= Menachem Zioni =

Menahem Zioni (Ziyyuni) ben Meir of Speyer (c. 1340 - c. 1410) was a German kabbalist of the middle of the 14th century.

He was the author of the kabbalistic commentary Ẓiyyuni, from which he derives his name. He based his work upon Rashi and Naḥmanides, and especially upon the old kabbalistic literature of the geonic period. The "Ẓiyyuni" is introduced by poems in alphabetic and acrostic order. The division Bereshit begins with a preface on the importance of the assumption of the creation of the world, and in support of this view the arguments of Maimonides are quoted at length. Short poems serve as transitions to the several parashiyyot, and in conclusion there is an acrostic poem, to which, in the second edition, another poem is added.
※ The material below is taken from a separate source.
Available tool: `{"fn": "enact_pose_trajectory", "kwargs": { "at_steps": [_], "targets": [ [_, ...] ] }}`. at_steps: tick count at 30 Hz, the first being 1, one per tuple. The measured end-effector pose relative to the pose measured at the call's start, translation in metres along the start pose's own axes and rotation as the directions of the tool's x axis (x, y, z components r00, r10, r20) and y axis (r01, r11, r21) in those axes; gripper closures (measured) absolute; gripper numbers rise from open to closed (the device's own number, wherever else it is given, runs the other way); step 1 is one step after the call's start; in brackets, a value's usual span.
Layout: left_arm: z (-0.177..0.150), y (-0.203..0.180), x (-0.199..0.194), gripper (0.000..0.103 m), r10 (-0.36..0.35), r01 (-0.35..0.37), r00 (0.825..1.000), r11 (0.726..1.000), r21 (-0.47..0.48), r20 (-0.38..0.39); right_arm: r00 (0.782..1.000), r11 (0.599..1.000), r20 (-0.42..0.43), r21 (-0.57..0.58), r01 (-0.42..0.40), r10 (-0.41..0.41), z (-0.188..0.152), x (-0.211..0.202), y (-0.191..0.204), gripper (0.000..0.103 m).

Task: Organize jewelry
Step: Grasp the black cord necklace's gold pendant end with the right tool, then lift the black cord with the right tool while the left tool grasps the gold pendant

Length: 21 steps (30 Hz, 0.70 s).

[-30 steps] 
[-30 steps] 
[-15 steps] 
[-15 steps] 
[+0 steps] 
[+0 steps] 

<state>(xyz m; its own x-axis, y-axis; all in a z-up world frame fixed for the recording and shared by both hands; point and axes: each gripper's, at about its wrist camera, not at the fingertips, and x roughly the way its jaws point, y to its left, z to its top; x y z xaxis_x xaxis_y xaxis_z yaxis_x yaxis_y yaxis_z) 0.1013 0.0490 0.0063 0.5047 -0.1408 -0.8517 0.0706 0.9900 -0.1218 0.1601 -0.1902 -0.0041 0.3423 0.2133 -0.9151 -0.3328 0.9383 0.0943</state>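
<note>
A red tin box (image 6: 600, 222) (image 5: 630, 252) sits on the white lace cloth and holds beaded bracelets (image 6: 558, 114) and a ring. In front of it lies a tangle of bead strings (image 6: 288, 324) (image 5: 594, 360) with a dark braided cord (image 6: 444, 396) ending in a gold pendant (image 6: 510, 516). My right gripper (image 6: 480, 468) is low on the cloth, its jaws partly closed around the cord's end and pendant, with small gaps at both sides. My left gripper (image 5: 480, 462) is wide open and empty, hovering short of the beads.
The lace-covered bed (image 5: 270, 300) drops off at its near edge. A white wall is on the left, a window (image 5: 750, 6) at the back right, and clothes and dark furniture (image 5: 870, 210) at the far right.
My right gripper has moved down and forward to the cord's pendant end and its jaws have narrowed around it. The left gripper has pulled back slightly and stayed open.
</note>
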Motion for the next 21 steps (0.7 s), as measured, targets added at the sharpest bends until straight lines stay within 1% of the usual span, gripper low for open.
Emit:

The verse of Zioni quoted by Leopold Dukes from a manuscript chrestomathy constitutes the last stanza of this final poem. The book is frequently quoted in the Yalḳuṭ Re'ubeni. It was printed by Vincentio Conti at Cremona in 1559, in rabbinic script, and after this edition was burned (in the same year) by marauding Spanish soldiers, it was reprinted there in the following year.

Menahem is not to be identified with Menahem Zion b. Meïr (as does Heidenheim), a payyeṭan of the twelfth century well known under the name of "Menahem b. Machir".